La révolution burkinabé 35 après

Que peut-on apprendre de l’héritage de Thomas Sankara?
Lors d’une visite en Centrafrique, un économiste de la Banque Mondiale a demandé aux dirigeants quel est le pays dont le modèle les inspire pour améliorer leur nation. Il a été choqué quand tous lui ont répondu «le Burkina Faso». Pourquoi ont­ils choisi un pays africain qui est aussi économiquement pauvre ?
On trouve la réponse dans La Révolution démocratique et populaire, qui a fêté son 35ème anniversaire samedi dernier, le 4 août.
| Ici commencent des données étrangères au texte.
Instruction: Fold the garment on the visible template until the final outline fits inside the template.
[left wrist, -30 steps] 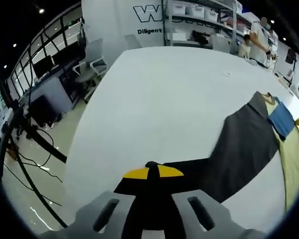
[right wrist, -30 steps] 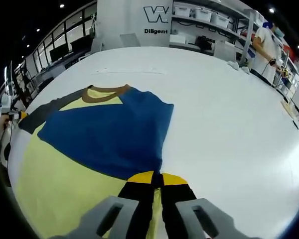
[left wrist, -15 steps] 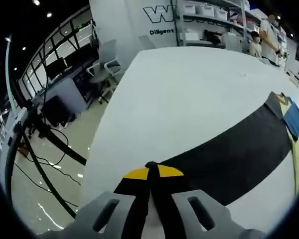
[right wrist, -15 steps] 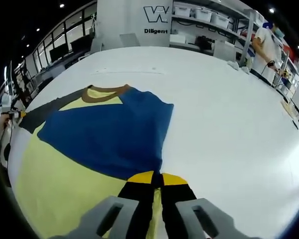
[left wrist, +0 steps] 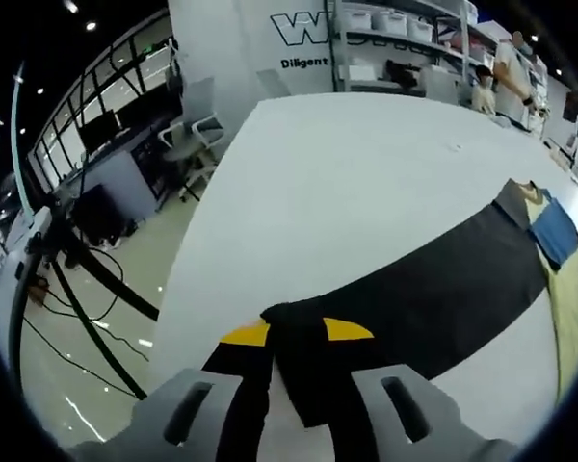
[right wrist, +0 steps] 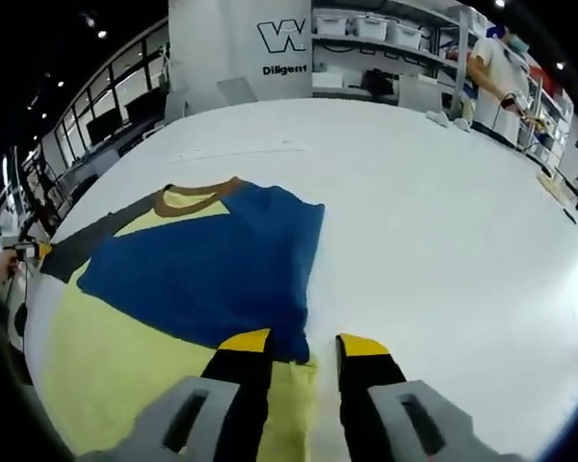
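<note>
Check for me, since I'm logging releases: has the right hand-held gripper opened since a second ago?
Yes. The right hand-held gripper was shut at the blue sleeve's edge; its jaws now stand apart there.

Left tool [left wrist: 297,331] jaws parted, low over table. Right tool [right wrist: 304,343] jaws parted, holding nothing.

The garment [right wrist: 183,279] is soft matt cloth: a blue panel over pale yellow, with a ribbed brown collar at upper left of the right gripper view. Its dark grey sleeve [left wrist: 433,298] lies smooth and flat. The table [right wrist: 443,221] is matt white and even. At left of the left gripper view, the floor [left wrist: 116,318] looks glossy, catching reflections.
</note>
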`<state>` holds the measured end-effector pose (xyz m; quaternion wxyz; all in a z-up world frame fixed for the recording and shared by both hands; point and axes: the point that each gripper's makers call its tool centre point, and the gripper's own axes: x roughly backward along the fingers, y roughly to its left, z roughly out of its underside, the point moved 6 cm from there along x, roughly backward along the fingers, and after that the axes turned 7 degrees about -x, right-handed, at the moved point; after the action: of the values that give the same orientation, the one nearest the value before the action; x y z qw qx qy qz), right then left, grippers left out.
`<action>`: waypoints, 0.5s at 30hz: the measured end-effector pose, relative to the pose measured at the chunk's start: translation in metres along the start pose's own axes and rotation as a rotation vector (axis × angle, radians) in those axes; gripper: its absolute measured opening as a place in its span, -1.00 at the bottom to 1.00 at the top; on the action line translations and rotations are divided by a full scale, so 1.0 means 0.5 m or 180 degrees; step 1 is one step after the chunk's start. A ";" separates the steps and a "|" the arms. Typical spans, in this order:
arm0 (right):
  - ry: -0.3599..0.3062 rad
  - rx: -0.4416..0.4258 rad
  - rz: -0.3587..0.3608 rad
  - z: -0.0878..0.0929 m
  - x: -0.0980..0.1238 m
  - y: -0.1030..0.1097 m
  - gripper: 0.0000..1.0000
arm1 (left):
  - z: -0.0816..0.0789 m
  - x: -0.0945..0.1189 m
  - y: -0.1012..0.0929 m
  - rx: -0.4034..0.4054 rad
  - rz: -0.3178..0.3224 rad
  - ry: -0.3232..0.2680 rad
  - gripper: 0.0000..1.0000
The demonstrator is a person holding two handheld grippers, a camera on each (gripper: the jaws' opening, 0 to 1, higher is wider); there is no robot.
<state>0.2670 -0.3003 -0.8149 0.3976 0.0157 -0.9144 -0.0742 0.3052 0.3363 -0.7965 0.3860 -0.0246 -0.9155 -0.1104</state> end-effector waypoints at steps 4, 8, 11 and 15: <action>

Son leader, Thomas Sankara, connu comme «Le Che Guevara africain», a changé le rapport qu’avait le citoyen avec l’État. Avec la devise «oser inventer l’avenir», il a donné un nom africain à son pays et amélioré la situation économique, la santé et le droit des femmes.

Assurément Sankara n’a pas été démocratique au sens occidental. Les Comités de défense de la révolution (CDR),qui ont été créés pour retirer les pouvoir féodaux aux chefs traditionnels, ont été comparés à la Terreur de La Révolution française. Est­ce correct qu’on le célèbre ?

Malgré les CDR, l’impact positif de la révolution et la découverte qu’un avenir différent est possible, est indéniable. Peut­ être, il aurait été préférable qu’il soit connu comme «Le Paul Kagame de la gauche», en référence au despote éclairé rwandais.